TASK TO COMPLETE - Each line below must be set down exactly; omit any image you find.

DATASET EXTRACT -

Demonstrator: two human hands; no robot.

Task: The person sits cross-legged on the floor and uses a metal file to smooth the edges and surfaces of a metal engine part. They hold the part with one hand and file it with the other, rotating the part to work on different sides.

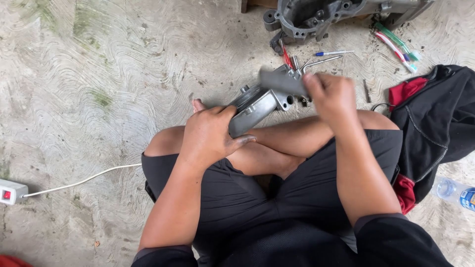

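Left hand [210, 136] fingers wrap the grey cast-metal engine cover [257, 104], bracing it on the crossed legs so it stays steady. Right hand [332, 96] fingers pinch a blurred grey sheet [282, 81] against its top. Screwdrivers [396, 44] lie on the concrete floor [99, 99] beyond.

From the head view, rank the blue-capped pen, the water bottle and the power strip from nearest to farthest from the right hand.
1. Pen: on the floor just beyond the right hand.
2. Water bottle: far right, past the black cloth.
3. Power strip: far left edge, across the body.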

REPLY -
Demonstrator: two human hands; no robot.

Task: The person sits cross-legged on the floor and uses a metal file to smooth the edges and surfaces of a metal engine part. They hold the part with one hand and file it with the other, rotating the part to work on different sides.


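Left hand [210, 136] fingers wrap the grey cast-metal engine cover [257, 104], bracing it on the crossed legs so it stays steady. Right hand [332, 96] fingers pinch a blurred grey sheet [282, 81] against its top. Screwdrivers [396, 44] lie on the concrete floor [99, 99] beyond.

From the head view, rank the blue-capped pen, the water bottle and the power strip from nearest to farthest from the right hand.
1. Pen: on the floor just beyond the right hand.
2. Water bottle: far right, past the black cloth.
3. Power strip: far left edge, across the body.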

This answer is complete as written.